■ **Work to complete**: I need each line of the entries below that includes the string "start".

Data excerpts
------------------------------------------------------------

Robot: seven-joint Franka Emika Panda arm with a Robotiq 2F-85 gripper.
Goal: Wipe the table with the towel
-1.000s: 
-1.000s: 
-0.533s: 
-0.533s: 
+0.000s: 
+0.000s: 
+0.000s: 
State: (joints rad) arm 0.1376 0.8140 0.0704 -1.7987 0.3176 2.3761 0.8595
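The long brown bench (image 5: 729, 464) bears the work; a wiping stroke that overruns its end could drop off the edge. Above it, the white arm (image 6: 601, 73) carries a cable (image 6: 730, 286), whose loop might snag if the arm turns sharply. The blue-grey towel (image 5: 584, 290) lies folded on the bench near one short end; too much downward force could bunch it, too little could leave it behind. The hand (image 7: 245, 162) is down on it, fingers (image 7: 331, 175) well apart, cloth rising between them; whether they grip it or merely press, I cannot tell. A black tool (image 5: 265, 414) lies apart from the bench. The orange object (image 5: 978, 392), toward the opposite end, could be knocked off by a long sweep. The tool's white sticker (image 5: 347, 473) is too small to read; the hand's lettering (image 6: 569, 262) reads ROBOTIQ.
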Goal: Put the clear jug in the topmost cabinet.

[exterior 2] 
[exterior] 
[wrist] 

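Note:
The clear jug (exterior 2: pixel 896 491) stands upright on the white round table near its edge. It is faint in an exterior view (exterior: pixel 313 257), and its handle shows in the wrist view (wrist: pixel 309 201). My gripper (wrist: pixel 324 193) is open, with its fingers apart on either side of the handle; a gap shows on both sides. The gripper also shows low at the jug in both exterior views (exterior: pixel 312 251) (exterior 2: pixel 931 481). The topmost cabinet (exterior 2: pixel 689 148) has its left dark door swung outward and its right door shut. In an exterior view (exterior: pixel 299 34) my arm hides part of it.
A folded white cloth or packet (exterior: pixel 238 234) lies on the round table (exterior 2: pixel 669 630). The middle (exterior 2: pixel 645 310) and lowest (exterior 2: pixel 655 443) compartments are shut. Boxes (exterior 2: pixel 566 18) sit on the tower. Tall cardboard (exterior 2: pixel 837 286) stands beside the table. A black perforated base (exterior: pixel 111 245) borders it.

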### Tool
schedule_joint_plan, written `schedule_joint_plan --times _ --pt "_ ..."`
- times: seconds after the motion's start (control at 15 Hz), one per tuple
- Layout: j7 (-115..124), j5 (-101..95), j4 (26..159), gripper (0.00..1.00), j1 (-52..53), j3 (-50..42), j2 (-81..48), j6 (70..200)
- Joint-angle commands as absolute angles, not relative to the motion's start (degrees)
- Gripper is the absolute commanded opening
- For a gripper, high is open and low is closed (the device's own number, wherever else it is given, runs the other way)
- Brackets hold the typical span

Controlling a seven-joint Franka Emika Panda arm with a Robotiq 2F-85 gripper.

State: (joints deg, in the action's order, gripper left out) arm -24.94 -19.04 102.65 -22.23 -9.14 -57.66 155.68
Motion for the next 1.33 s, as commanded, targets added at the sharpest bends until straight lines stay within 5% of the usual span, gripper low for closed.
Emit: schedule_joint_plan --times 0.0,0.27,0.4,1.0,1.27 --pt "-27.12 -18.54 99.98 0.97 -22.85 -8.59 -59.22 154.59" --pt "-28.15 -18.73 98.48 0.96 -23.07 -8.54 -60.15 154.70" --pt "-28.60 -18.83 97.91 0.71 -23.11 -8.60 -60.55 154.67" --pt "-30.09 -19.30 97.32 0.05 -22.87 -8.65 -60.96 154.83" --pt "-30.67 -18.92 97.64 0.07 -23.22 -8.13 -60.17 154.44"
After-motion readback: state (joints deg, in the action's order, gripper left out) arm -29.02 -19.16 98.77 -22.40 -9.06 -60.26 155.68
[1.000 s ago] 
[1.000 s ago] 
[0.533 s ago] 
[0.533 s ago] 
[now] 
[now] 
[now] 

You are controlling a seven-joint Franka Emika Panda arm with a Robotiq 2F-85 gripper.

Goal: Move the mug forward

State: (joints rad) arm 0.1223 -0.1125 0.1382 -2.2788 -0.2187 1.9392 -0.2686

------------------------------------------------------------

■ **Task output**:
- times: seconds after the motion's start (control at 15 Hz), one per tuple
- Joint-angle commands as absolute angles, not relative to the motion's start (degrees)

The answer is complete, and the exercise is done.